Die Verarbeitung personenbezogener Daten ist nur erlaubt, soweit sie einem bestimmten, legitimen Zweck dient, auf eine konkrete Rechtsgrundlage gestützt werden kann und auch im Übrigen den gesetzlichen Anforderungen entspricht. Bei Missachtung drohen Bußgelder und Schadensersatzforderungen. Um diese qualitativen Ansprüche an den Schutz personenbezogener Daten durchsetzen zu können, muss stets klar sein, wer für einen Verarbeitungsvorgang verantwortlich und damit haftbar ist. Insoweit statuiert das europäische Datenschutzrecht zwei Konzepte, nämlich die Verarbeitung im Auftrag eines Verantwortlichen einerseits und die gemeinsame Verantwortlichkeit anderseits. Im Konzern ist die Kenntnis beider Konzepte obligatorisch, ihre sachgerechte Abgrenzung voneinander jedoch zuweilen herausfordernd. Dies gilt namentlich im Zuge der fortschreitenden Vernetzung von Standorten oder Rechtsträgern und der kontinuierlichen Weiterentwicklung des Datenaustausches. Die folgenden Ausführungen mögen hierbei als Orientierungshilfe dienen.

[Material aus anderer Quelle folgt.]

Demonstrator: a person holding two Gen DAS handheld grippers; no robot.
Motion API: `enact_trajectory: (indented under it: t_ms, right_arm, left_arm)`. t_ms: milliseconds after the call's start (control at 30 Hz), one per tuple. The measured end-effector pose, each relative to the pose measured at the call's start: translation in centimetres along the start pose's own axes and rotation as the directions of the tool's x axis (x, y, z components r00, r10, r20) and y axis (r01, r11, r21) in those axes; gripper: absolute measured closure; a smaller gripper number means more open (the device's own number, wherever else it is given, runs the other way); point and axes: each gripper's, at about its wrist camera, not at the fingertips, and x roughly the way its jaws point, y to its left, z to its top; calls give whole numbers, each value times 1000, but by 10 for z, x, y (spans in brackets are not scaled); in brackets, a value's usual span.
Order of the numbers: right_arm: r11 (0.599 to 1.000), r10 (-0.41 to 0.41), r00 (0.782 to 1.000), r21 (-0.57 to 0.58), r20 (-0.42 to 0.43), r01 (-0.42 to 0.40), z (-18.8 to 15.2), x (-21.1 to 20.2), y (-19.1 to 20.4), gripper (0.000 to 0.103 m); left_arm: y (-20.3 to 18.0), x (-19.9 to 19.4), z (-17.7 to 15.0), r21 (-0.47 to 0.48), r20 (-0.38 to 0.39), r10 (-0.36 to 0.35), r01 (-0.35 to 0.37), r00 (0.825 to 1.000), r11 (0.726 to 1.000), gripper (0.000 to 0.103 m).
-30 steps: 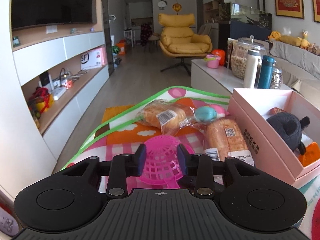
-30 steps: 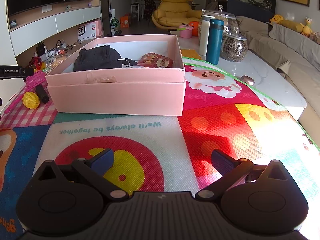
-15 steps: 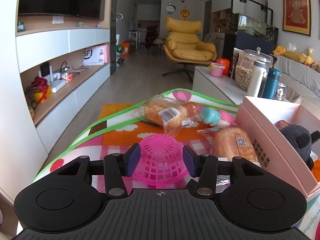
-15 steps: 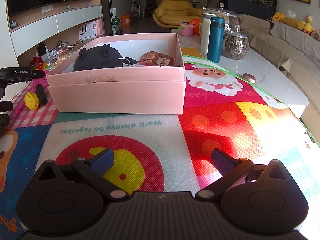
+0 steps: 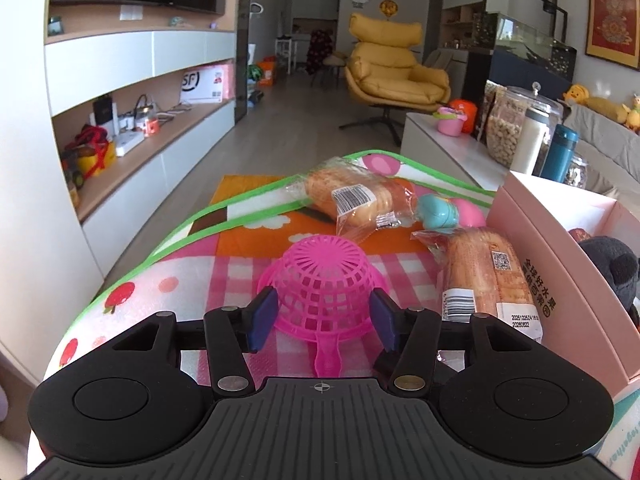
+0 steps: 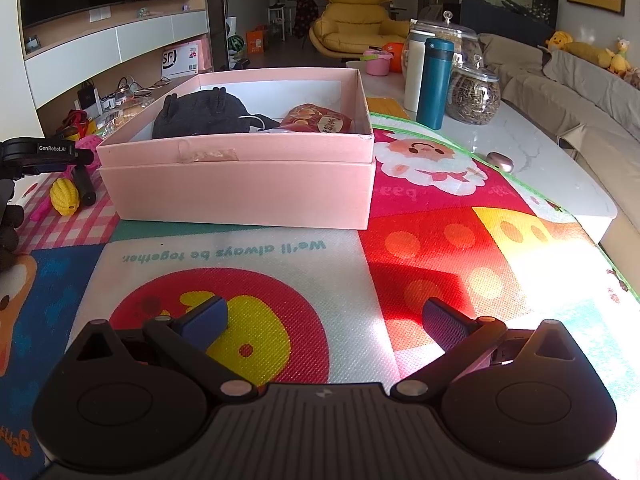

Verarbeitung im Auftrag eines Verantwortlichen (Art. 28 DS-GVO/§ 30 KDG/§ 30 DSG-EKD)

Das erste Konzept ermöglicht es einem Unternehmer, zur Verarbeitung personenbezogener Daten Dienstleistungen Dritter in Anspruch zu nehmen, wobei nur die Verarbeitungstätigkeiten als solche delegiert werden, nicht jedoch die Verantwortlichkeit. Der Dritte kann auch ein Konzernunternehmen sein. Einzelheiten müssen zwischen dem Unternehmer und dem Dritten in einem Vertrag über die Auftragsverarbeitung (AVV) festgelegt werden.

Im Rahmen einer Auftragsverarbeitung werden die Daten durch den Dritten ausschließlich für die Zwecke des Verantwortlichen und nach dessen Weisungen verarbeitet. Beispielsweise wird im Konzern oftmals eine konzerninterne Servicegesellschaft mit der Datenverarbeitung für andere Konzerngesellschaften beauftragt, sei es durch zentralisierte IT-Strukturen, die konzernweite Erbringung von Personaldienstleistungen oder die Verarbeitung von Kundendaten. Entscheidend ist hierbei die Weisungsgebundenheit der Service-Gesellschaft und die klare Zuordnung der Erbringung von Leistungen gegenüber dem Auftraggeber.
 

Gemeinsame Verantwortlichkeit (Art. 26 DS-GVO/ § 28 KDG/ § 29 DSG-EKD) 

Das zweite Konzept ermöglicht es mehreren Unternehmern, personenbezogene Daten für je eigene Zwecke gemeinsam zu verarbeiten. Hierzu müssen sie in einem gemeinsamen Vertrag festlegen, wer welche datenschutzrechtliche Verpflichtung erfüllt, insbesondere in Bezug auf die Informationspflichten gegenüber Betroffenen und in Bezug auf deren Rechte. Im Gegensatz zur Auftragsverarbeitung, bei der ein Auftragsverarbeiter nach Weisung eines Alleinverantwortlichen tätig wird, tragen bei der gemeinsamen Verantwortlichkeit mehrere Parteien gemeinsam die Verantwortung. Dies impliziert, dass sie gemeinsam zur Einhaltung der rechtlichen Vorgaben verpflichtet sind und somit vom Betroffenen gemeinsam in Haftung genommen werden können. 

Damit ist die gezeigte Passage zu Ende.